> [What the exercise asks] Your task is to copy every line below that contains the word "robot".

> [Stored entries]
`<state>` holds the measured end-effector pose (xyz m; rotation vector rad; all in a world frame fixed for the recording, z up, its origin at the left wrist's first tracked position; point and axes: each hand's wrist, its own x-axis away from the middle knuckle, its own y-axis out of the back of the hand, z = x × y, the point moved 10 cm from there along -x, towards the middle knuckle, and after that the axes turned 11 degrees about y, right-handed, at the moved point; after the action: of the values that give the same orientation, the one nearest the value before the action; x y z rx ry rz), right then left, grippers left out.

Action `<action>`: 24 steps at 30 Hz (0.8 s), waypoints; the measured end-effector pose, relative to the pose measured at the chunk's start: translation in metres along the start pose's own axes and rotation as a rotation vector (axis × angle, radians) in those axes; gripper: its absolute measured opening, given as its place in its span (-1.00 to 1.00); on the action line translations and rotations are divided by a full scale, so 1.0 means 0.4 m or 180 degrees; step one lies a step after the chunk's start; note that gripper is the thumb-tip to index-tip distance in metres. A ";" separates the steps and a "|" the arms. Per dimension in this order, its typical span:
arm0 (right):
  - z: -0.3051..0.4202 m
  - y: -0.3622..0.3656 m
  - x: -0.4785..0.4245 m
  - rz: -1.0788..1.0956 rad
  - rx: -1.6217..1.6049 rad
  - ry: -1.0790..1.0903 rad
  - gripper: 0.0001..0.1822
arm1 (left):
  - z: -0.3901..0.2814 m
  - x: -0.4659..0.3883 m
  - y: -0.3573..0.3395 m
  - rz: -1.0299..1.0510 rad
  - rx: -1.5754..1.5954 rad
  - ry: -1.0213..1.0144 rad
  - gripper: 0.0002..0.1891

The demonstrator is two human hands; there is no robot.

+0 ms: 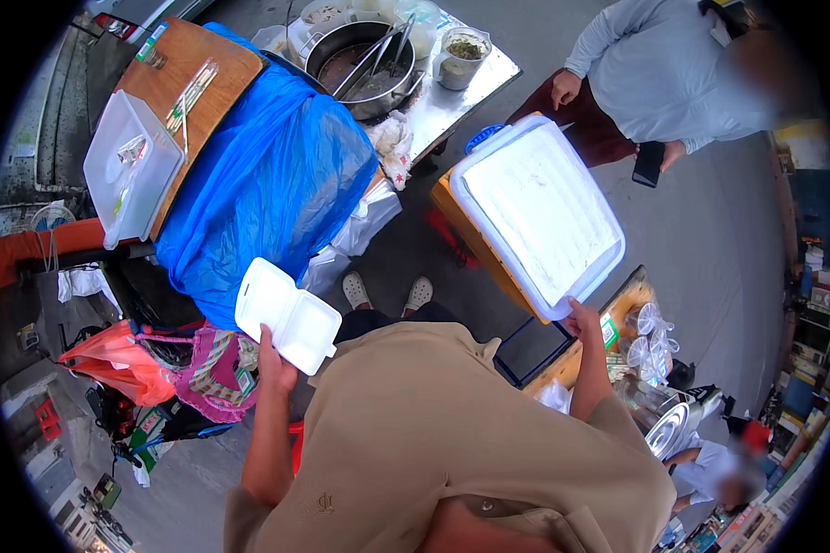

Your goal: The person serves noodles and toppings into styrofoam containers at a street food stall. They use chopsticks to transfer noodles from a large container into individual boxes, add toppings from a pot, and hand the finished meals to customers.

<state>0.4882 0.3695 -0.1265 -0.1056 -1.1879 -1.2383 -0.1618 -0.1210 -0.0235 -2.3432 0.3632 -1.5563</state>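
Note:
My left hand (277,366) holds a white foam clamshell takeaway box (280,314) by its near side. The box is hinged wide, and both halves look bare inside. At the right, my right hand (581,319) grips the near corner of a pale translucent plastic lid (612,252) with a white middle. This lid lies over a yellow-orange box (487,259), whose contents are hidden. A blue handle or latch (484,138) shows at the lid's far corner.
Blue plastic sheeting (270,180) drapes a stand beside a wooden board (194,52) and clear plastic bin (131,173). Beyond, a metal pot (366,69) with tongs and a measuring jug (461,59) share a metal table. Someone holding a phone (648,164) stands far right.

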 end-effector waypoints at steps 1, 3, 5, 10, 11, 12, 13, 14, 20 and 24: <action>0.093 0.048 -0.005 -0.0258 0.2189 0.0783 -0.38 | -0.007 -0.001 0.033 -0.0078 0.0098 -0.0085 -0.37; 0.268 0.046 0.046 -0.1482 0.2750 0.2444 -0.42 | -0.016 -0.003 0.093 -0.0079 0.0368 -0.0251 -0.37; 0.434 -0.105 0.056 -0.0792 0.1650 0.2322 -0.48 | -0.048 -0.006 0.125 -0.0068 0.0539 -0.0458 -0.37; 0.819 -0.821 0.461 0.1923 -0.0315 0.2001 -0.54 | -0.147 -0.008 0.099 0.0644 0.1043 -0.0426 -0.38; 0.853 -0.933 0.520 0.2078 -0.0284 0.1919 -0.42 | -0.162 -0.003 0.096 0.0668 0.0973 -0.0340 -0.38; 0.880 -1.036 0.584 0.2366 -0.0379 0.1841 -0.34 | -0.178 0.003 0.094 0.0683 0.0898 -0.0250 -0.38; 0.908 -1.120 0.640 0.2469 -0.0307 0.1737 -0.30 | -0.197 0.013 0.091 0.0692 0.0820 -0.0158 -0.38; 0.929 -1.186 0.669 0.2457 -0.0193 0.1762 -0.31 | -0.231 0.040 0.061 0.0938 0.0846 -0.0122 -0.39; 0.992 -1.234 0.650 0.2275 -0.0032 0.2303 -0.74 | -0.511 0.087 0.032 0.1342 0.0916 -0.0601 -0.41; 1.275 -1.183 0.854 0.1654 -0.0290 0.3544 -0.75 | -0.719 0.016 0.043 0.1264 0.1063 -0.1030 -0.41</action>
<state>-0.2434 0.2759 0.1109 0.1869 -0.1058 -0.6804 -0.4258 -0.1709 0.0805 -2.0575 0.4211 -0.9543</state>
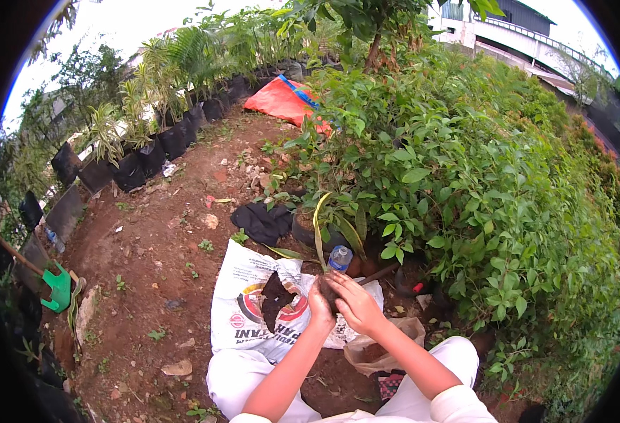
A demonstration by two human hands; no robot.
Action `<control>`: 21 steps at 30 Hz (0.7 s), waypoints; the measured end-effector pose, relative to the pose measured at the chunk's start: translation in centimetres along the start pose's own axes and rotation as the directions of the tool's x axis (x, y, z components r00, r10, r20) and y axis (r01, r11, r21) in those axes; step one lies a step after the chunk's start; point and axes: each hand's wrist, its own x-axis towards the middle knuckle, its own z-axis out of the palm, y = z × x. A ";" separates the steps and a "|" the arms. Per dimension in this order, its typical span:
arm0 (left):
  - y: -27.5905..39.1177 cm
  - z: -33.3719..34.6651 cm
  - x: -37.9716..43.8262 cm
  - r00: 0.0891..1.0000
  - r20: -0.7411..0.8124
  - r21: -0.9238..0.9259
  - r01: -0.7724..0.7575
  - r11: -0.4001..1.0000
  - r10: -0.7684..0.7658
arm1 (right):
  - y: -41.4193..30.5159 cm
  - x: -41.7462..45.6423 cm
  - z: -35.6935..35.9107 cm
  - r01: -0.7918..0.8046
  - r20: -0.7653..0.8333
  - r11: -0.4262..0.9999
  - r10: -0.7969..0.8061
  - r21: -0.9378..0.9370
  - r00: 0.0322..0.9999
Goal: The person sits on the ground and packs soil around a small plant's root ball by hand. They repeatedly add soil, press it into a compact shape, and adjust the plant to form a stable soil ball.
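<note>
My left hand (320,306) and my right hand (356,305) are cupped around the dark soil-covered root ball (330,294) of a snake plant. Its long yellow-edged leaf (318,227) rises upright above my fingers. Beneath my hands lies a white printed plastic sack (236,296) with dark soil (276,301) showing in a torn opening. A plastic bottle with a blue label (340,259) stands just beyond my hands. To the right of my forearms, an open translucent bag (365,357) holds some brown material. A rod-like handle (381,273) lies partly under the leaves.
A crumpled black cloth (262,222) lies past the sack, beside a dark pot (315,232). Dense leafy shrubs (447,185) fill the right. Black planter bags (172,141) line the left, with a green rake head (59,288) nearby. An orange tarp (278,100) lies farther off.
</note>
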 end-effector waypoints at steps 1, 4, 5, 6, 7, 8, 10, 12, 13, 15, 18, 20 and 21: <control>0.4 1.1 -0.8 0.994 -0.108 0.048 0.003 0.999 0.002 | -0.4 0.0 -0.5 -0.041 -0.027 0.998 0.042 0.039 0.999; 0.1 0.1 -0.1 0.996 0.017 0.132 -0.087 0.987 0.086 | -0.2 -0.6 0.2 0.011 -0.022 0.999 -0.012 -0.046 1.000; -0.3 -0.8 0.5 0.989 0.111 0.116 -0.113 0.987 0.100 | 0.2 -0.9 0.7 0.026 0.049 0.998 -0.023 -0.064 0.999; 0.1 -0.9 0.2 0.990 0.091 0.272 -0.131 0.953 0.110 | 0.2 -0.7 0.7 -0.012 0.074 1.000 0.013 -0.014 0.997; 0.1 -0.8 0.1 0.994 0.039 0.299 -0.105 0.949 0.098 | 0.2 -0.8 0.5 -0.052 0.018 0.999 0.052 0.007 0.998; 0.0 -0.6 -0.1 0.996 -0.014 0.323 -0.078 0.943 0.087 | 0.1 -0.9 0.0 -0.092 -0.038 0.995 0.093 0.029 0.995; -0.3 -0.1 -0.2 0.996 0.005 0.372 -0.085 0.924 0.089 | -0.3 -0.4 -0.7 -0.074 -0.174 0.997 0.067 -0.035 0.982; -0.6 0.7 -1.2 0.988 0.013 0.453 -0.145 0.880 0.156 | 0.1 -0.9 0.5 -0.086 -0.108 0.996 0.081 -0.039 0.991; -0.7 1.1 -1.6 0.982 0.022 0.493 -0.172 0.853 0.186 | 0.4 -1.1 1.0 -0.094 -0.077 0.995 0.090 -0.043 0.993; -0.6 -0.1 -0.5 0.998 0.047 0.333 -0.050 0.942 0.036 | 0.9 -1.2 1.3 -0.127 -0.208 0.991 0.134 0.045 0.969; -1.4 0.6 -0.9 0.997 0.012 -0.070 0.080 0.994 -0.079 | 1.0 -1.1 1.4 -0.170 -0.233 0.968 0.211 0.185 0.949; -1.3 0.7 -1.0 0.985 0.110 -0.119 0.149 0.982 -0.136 | 1.7 -1.1 1.5 -0.174 -0.140 0.963 0.205 0.207 0.969; -1.2 0.5 -1.1 0.975 0.157 -0.140 0.181 0.973 -0.159 | 1.4 -0.7 1.5 -0.175 -0.092 0.960 0.199 0.221 0.976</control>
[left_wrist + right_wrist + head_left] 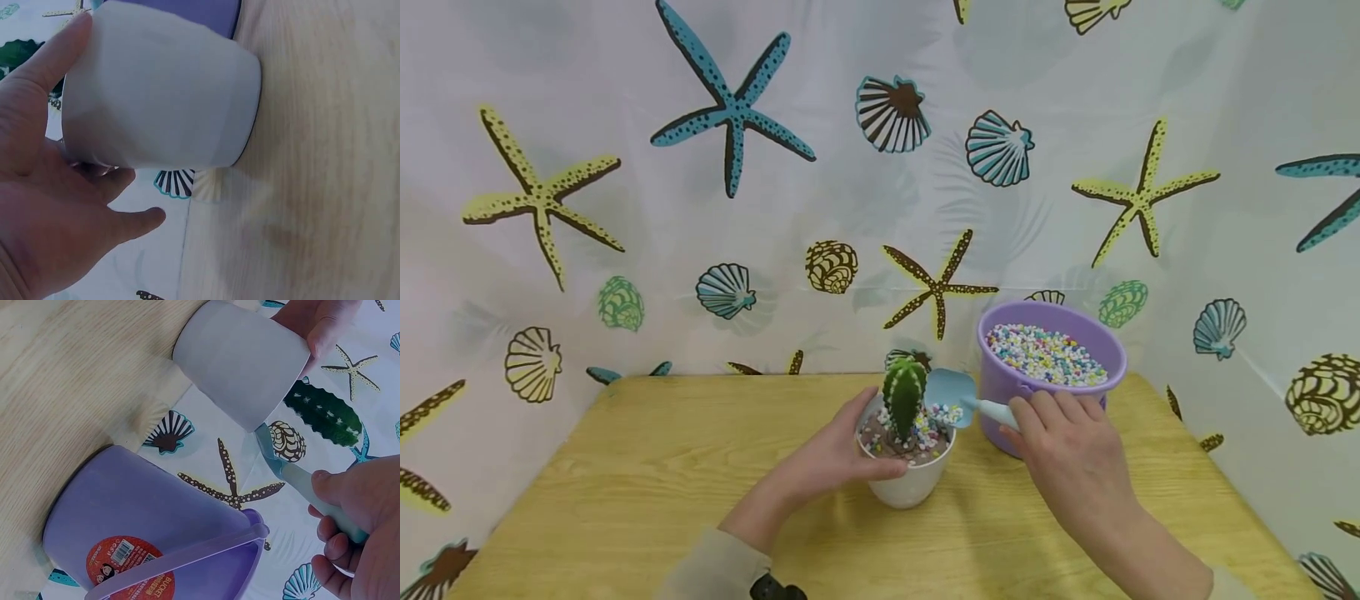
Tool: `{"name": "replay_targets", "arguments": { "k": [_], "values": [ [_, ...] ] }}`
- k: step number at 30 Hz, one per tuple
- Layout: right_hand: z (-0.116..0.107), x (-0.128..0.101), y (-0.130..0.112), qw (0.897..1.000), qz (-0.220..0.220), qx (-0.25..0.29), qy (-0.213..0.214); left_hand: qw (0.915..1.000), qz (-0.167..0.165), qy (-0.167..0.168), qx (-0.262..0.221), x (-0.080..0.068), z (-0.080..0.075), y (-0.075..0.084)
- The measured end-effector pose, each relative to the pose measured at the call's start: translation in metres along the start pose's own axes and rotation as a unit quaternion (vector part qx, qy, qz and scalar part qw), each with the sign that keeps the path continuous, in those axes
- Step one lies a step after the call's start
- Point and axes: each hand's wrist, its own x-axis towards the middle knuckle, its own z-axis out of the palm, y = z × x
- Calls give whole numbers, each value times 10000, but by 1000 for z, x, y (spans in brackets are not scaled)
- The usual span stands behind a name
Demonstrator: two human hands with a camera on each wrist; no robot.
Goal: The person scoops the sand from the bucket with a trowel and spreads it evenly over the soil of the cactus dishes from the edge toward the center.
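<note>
A white flowerpot [906, 487] stands on the table with an upright green cactus [904, 402] planted in it. My left hand [831, 454] grips the pot's left side, thumb along the near rim and fingers on the far side. With my right hand [1075, 454] I hold a small light-blue toy shovel [953, 390] by its handle. Its blade tilts over the pot's right rim, carrying some colourful pebbles [946, 413]. More pebbles lie on the brown soil [917, 454] around the cactus. In the right wrist view, my fingers curl round the shovel handle [319, 500].
Just right of the pot stands a purple bucket [996, 379], well filled with multicoloured pebbles [1047, 354]. Its handle [187, 555] hangs down across a red label [103, 550]. A patterned curtain [850, 200] borders the wooden table [685, 450] at the back and sides.
</note>
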Motion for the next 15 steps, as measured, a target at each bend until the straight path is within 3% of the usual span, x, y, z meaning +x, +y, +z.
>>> {"name": "replay_targets", "arguments": {
  "k": [8, 15],
  "values": [
    [-1, 0, -1, 10000, -20, -5, -26, 9971, -117, 743, 121, -5, 21, 6],
    [0, -2, -2, 10000, -21, 77, 12, 9927, -361, 1129, 201, -8, 36, 9]
  ]
}}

> [Written solution]
The demonstrator is two human hands; there is no robot.
A demonstration by two human hands; no robot.
Demonstrator: two human hands with a camera on each wrist; no robot.

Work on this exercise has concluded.